Below is a listing to write out in full, exactly as given, without its pictures.

→ **Information supplied**
··········

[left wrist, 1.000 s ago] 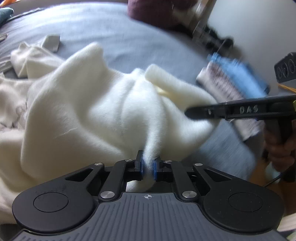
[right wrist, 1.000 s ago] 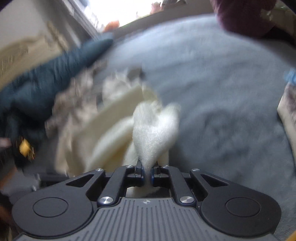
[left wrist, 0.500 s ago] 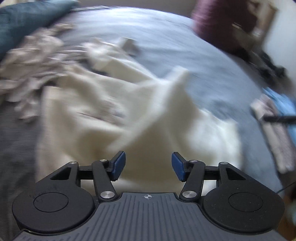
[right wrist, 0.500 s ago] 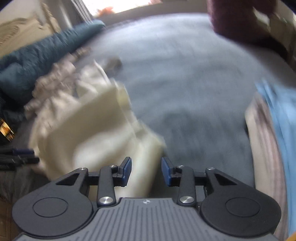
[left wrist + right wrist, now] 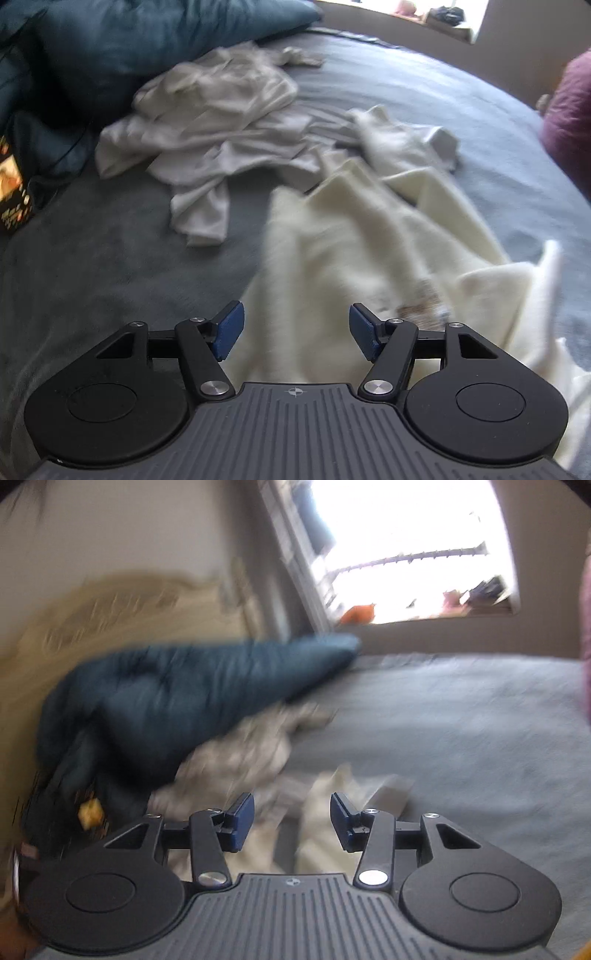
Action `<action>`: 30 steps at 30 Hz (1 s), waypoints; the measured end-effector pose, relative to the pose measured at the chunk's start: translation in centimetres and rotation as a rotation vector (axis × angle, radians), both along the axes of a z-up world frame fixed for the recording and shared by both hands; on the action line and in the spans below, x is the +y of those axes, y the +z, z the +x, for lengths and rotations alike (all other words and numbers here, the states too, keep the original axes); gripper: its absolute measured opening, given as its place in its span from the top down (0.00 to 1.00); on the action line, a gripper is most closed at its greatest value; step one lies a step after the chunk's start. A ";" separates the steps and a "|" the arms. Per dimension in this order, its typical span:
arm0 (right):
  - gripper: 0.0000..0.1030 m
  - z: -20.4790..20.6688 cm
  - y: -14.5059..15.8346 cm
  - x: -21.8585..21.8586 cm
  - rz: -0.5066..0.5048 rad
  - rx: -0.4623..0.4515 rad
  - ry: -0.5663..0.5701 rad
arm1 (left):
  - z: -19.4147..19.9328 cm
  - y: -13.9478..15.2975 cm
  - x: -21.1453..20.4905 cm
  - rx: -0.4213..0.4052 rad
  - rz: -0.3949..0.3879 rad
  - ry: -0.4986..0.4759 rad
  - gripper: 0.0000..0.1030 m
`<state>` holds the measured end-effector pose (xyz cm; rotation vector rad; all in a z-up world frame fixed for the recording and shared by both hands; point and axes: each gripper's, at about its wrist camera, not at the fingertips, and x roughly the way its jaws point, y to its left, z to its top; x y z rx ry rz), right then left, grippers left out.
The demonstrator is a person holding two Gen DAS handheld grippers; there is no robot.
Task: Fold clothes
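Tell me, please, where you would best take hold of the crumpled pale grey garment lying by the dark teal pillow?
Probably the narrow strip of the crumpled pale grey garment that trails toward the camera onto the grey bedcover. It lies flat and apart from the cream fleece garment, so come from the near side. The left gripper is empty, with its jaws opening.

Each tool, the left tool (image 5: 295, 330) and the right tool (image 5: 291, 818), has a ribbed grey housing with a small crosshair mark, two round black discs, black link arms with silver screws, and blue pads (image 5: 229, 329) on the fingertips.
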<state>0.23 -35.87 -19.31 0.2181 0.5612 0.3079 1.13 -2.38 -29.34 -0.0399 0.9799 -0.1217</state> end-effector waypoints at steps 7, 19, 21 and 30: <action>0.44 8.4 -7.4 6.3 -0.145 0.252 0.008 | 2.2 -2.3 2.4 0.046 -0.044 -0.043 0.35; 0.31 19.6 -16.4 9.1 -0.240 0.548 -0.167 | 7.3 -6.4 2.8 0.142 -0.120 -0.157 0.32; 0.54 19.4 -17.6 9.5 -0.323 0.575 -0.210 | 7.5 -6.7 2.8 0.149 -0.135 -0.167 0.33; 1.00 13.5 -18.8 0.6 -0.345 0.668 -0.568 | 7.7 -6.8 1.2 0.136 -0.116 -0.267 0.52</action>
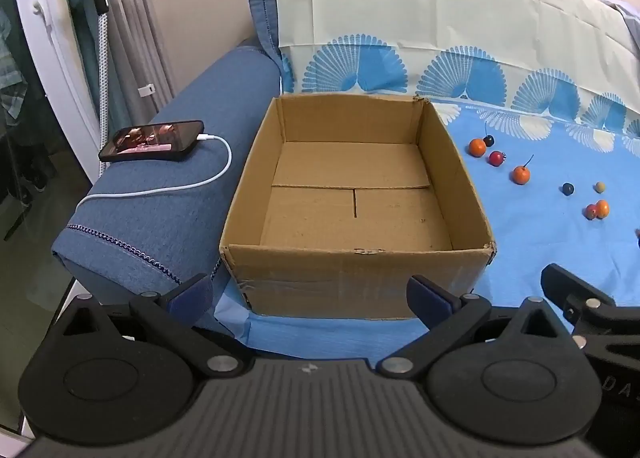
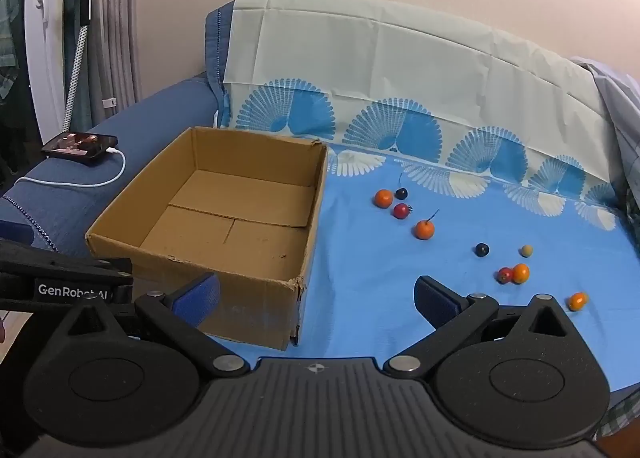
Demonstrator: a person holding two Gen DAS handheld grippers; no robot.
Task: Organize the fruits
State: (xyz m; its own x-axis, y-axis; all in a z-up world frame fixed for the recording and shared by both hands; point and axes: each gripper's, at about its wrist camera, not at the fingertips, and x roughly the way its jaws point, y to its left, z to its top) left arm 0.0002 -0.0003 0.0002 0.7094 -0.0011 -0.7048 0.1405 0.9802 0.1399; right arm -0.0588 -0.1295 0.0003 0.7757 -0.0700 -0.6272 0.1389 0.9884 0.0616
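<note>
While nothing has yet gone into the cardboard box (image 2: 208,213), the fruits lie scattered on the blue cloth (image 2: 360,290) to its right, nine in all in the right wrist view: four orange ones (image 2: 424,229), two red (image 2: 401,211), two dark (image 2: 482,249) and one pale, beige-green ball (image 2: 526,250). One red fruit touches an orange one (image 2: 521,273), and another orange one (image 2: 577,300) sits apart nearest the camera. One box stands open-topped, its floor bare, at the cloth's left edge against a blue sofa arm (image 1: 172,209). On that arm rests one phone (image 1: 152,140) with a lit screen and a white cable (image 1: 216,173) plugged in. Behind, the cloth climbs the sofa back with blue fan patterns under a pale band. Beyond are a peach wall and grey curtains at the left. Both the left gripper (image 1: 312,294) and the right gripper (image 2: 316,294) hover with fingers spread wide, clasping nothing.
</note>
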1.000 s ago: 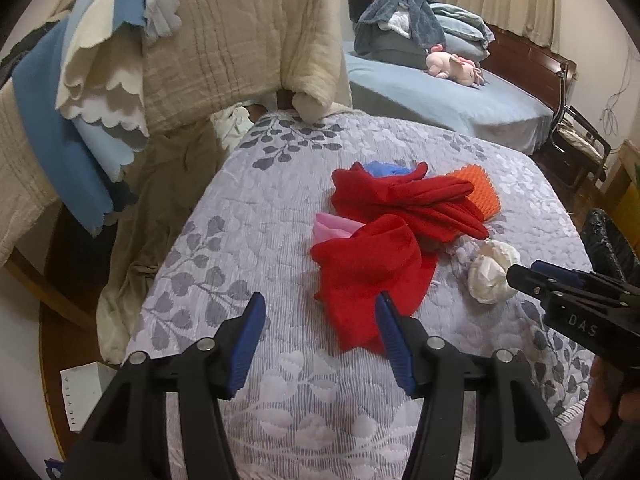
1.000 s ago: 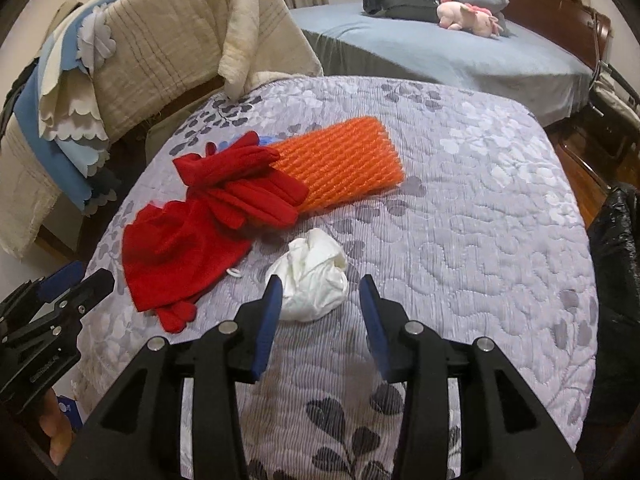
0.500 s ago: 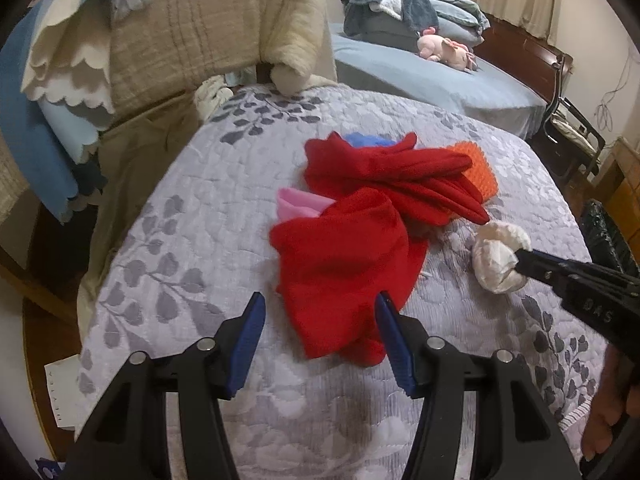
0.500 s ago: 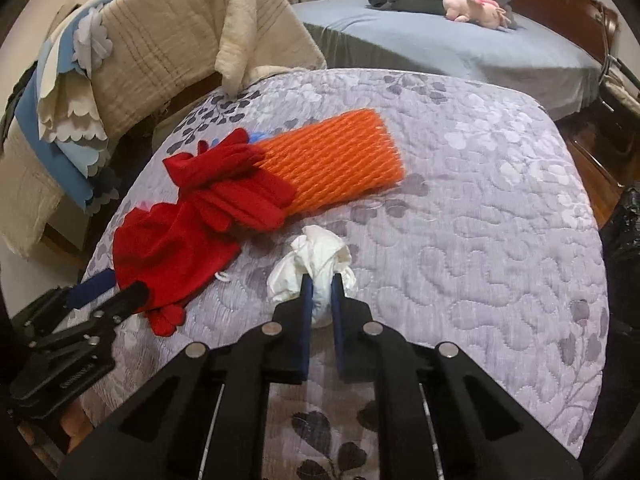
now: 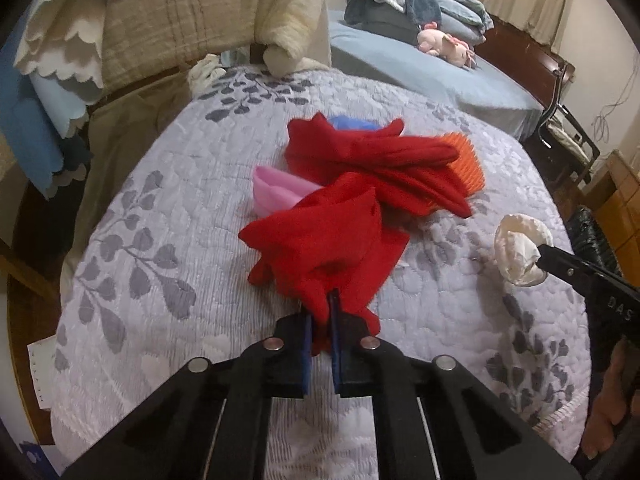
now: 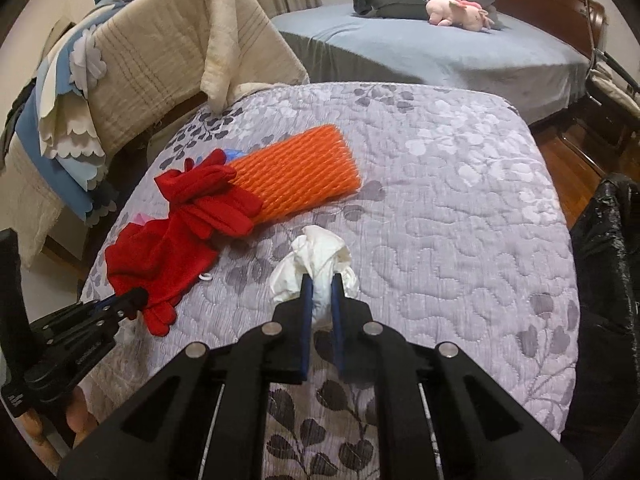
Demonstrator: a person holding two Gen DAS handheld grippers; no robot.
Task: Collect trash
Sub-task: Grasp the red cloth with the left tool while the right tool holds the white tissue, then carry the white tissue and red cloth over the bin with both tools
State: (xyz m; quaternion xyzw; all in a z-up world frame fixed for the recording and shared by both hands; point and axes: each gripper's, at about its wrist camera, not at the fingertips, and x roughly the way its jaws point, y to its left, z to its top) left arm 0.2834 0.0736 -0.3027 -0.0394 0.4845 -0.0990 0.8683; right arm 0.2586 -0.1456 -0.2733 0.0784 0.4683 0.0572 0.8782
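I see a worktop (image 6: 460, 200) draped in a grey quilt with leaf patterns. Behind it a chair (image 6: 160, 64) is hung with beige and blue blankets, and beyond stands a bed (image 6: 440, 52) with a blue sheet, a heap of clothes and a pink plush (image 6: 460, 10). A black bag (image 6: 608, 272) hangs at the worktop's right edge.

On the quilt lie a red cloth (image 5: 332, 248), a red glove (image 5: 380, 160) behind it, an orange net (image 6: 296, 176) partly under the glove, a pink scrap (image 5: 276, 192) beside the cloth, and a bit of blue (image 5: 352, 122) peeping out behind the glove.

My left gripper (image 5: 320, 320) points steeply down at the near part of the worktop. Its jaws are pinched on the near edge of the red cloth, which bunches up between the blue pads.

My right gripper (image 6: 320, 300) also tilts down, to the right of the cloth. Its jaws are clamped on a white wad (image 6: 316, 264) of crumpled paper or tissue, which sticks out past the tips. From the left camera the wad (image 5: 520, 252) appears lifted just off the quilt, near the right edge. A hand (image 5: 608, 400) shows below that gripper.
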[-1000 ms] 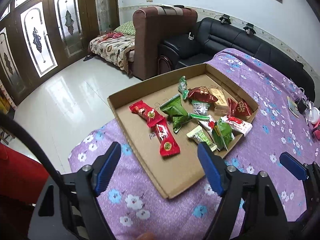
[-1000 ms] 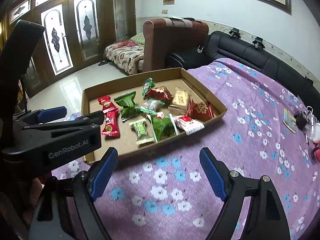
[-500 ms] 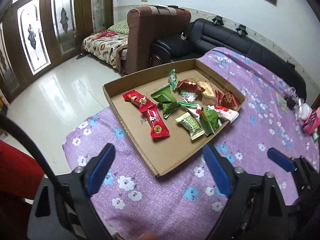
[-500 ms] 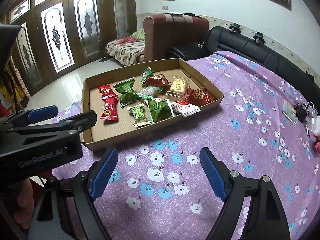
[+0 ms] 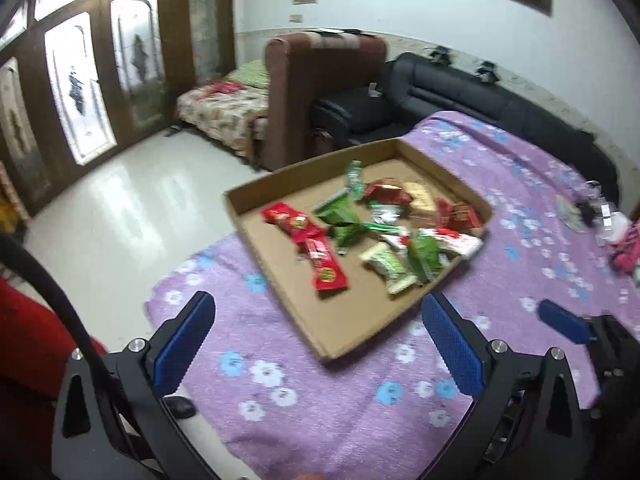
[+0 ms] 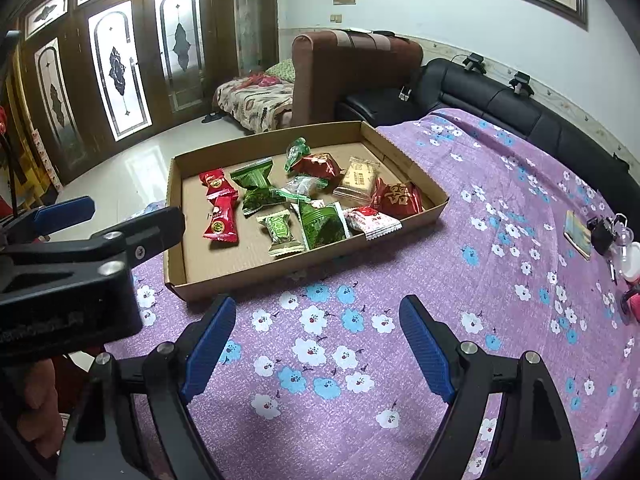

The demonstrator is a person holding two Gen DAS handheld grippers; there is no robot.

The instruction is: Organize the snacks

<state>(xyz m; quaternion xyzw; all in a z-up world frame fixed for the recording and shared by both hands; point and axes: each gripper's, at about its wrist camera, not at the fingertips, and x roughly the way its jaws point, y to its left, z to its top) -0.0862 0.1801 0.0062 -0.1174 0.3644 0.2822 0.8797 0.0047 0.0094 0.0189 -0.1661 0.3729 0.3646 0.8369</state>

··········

→ **Output for this task**
[left wrist, 1.000 s ago] 
[right wrist, 1.000 s ago] 
[left wrist, 0.500 s ago] 
[right wrist, 0.500 s ago] 
[left wrist + right wrist, now] 
Action `<action>`: 30 steps at 30 Hz (1 s), waypoints; the measured end-effector pose, relative to the pose measured at the chunk's start: translation in centimetres and rotation as a rotation vector (axis × angle, radians), both along the axes of a z-up world frame fixed for the recording and shared by both hands; on the action line and in the spans below, x is the +y of those axes, y the +z, z the +x, for lengths and rotations alike (all other words and numbers here, the states too, keep the original axes); gripper: its absolute measured opening, given as its place in its span from the top down (0.00 to 1.00); on the action line, a gripper is most closed at its greatest value; step one lies a step after the chunk's start. A ";" separates the steps and a "|" the arms. Per dimension in this order, its typical span:
arm0 (right):
  - gripper: 0.0000..0.1030 m
  - z: -20.4790..20.6688 cm
  - y: -14.5059..15.8346 cm
  - x: -21.8585..21.8586 cm
  - rz: -0.5066..0.5048 rad
  - rx: -0.4623..0.4515 rad
  - ry: -0.5663..0.5701 rad
arm1 (left):
  - z: -19.4147..19.9328 cm
  - y: -13.9478..15.2975 cm
  - x: -21.1453..20.4905 cm
  - rx: -0.4213..0.4052 rad
  - rz: -0.3949..0.3879 rad
  - ry: -0.4986..0.4759 rad
  - gripper: 0.0000..0.1030 m
`<state>` holds the measured end-effector pose (xyz cm; rotation vector rad; all in a z-up world frame fixed for the recording and shared by both hands; point and axes: each gripper's, at about its wrist camera, not at the fingertips, and x roughly the way its jaws point, y to its left, z to its top; x y z rx ry rz), right then left, grippers left out.
The demonstrator is a person holding two Gen DAS handheld grippers; there is no robot.
Task: Fold clothes
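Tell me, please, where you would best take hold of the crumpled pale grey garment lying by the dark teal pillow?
Probably the narrow strip of the crumpled pale grey garment that trails toward the camera onto the grey bedcover. It lies flat and apart from the cream fleece garment, so come from the near side. The left gripper is empty, with its jaws opening.

Each tool, the left tool (image 5: 295, 330) and the right tool (image 5: 291, 818), has a ribbed grey housing with a small crosshair mark, two round black discs, black link arms with silver screws, and blue pads (image 5: 229, 329) on the fingertips.
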<state>0.23 -35.87 -19.31 0.2181 0.5612 0.3079 1.13 -2.38 -29.34 -0.0399 0.9799 -0.1217</state> end-effector waypoints at steps 7, 19, 21 and 30: <action>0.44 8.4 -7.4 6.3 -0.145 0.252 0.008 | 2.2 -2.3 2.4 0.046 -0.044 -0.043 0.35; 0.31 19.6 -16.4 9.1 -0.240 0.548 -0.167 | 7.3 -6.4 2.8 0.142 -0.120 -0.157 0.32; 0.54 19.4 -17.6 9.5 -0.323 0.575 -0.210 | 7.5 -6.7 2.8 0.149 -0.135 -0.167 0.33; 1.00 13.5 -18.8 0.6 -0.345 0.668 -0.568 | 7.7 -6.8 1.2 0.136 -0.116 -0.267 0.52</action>
Demonstrator: a person holding two Gen DAS handheld grippers; no robot.
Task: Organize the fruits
State: (xyz m; its own x-axis, y-axis; all in a z-up world frame fixed for the recording and shared by both hands; point and axes: each gripper's, at about its wrist camera, not at the fingertips, and x roughly the way its jaws point, y to its left, z to its top) left arm 0.0002 -0.0003 0.0002 0.7094 -0.0011 -0.7048 0.1405 0.9802 0.1399; right arm -0.0588 -0.1295 0.0003 0.7757 -0.0700 -0.6272 0.1389 0.9884 0.0616
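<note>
While nothing has yet gone into the cardboard box (image 2: 208,213), the fruits lie scattered on the blue cloth (image 2: 360,290) to its right, nine in all in the right wrist view: four orange ones (image 2: 424,229), two red (image 2: 401,211), two dark (image 2: 482,249) and one pale, beige-green ball (image 2: 526,250). One red fruit touches an orange one (image 2: 521,273), and another orange one (image 2: 577,300) sits apart nearest the camera. One box stands open-topped, its floor bare, at the cloth's left edge against a blue sofa arm (image 1: 172,209). On that arm rests one phone (image 1: 152,140) with a lit screen and a white cable (image 1: 216,173) plugged in. Behind, the cloth climbs the sofa back with blue fan patterns under a pale band. Beyond are a peach wall and grey curtains at the left. Both the left gripper (image 1: 312,294) and the right gripper (image 2: 316,294) hover with fingers spread wide, clasping nothing.
</note>
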1.000 s ago: 
1.000 s ago: 
0.500 s ago: 
0.500 s ago: 
now: 
now: 
Demonstrator: a person holding two Gen DAS handheld grippers; no robot.
Task: Collect trash
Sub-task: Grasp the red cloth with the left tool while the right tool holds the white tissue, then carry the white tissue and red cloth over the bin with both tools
State: (xyz m; quaternion xyzw; all in a z-up world frame fixed for the recording and shared by both hands; point and axes: each gripper's, at about its wrist camera, not at the fingertips, and x roughly the way its jaws point, y to its left, z to its top) left arm 0.2834 0.0736 -0.3027 -0.0394 0.4845 -0.0990 0.8683; right arm 0.2586 -0.1456 -0.2733 0.0784 0.4683 0.0572 0.8782
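I see a worktop (image 6: 460, 200) draped in a grey quilt with leaf patterns. Behind it a chair (image 6: 160, 64) is hung with beige and blue blankets, and beyond stands a bed (image 6: 440, 52) with a blue sheet, a heap of clothes and a pink plush (image 6: 460, 10). A black bag (image 6: 608, 272) hangs at the worktop's right edge.

On the quilt lie a red cloth (image 5: 332, 248), a red glove (image 5: 380, 160) behind it, an orange net (image 6: 296, 176) partly under the glove, a pink scrap (image 5: 276, 192) beside the cloth, and a bit of blue (image 5: 352, 122) peeping out behind the glove.

My left gripper (image 5: 320, 320) points steeply down at the near part of the worktop. Its jaws are pinched on the near edge of the red cloth, which bunches up between the blue pads.

My right gripper (image 6: 320, 300) also tilts down, to the right of the cloth. Its jaws are clamped on a white wad (image 6: 316, 264) of crumpled paper or tissue, which sticks out past the tips. From the left camera the wad (image 5: 520, 252) appears lifted just off the quilt, near the right edge. A hand (image 5: 608, 400) shows below that gripper.
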[-1000 ms] 
[-1000 ms] 
[-500 ms] 
[-500 ms] 
[+0 ms] 
[+0 ms] 

The demonstrator is a person holding two Gen DAS handheld grippers; there is no robot.

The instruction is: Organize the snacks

<state>(xyz m; quaternion xyzw; all in a z-up world frame fixed for the recording and shared by both hands; point and axes: each gripper's, at about its wrist camera, not at the fingertips, and x roughly the way its jaws point, y to its left, z to its top) -0.0862 0.1801 0.0062 -0.1174 0.3644 0.2822 0.8797 0.0047 0.0094 0.0189 -0.1661 0.3729 0.3646 0.8369</state>

The complete answer has been given.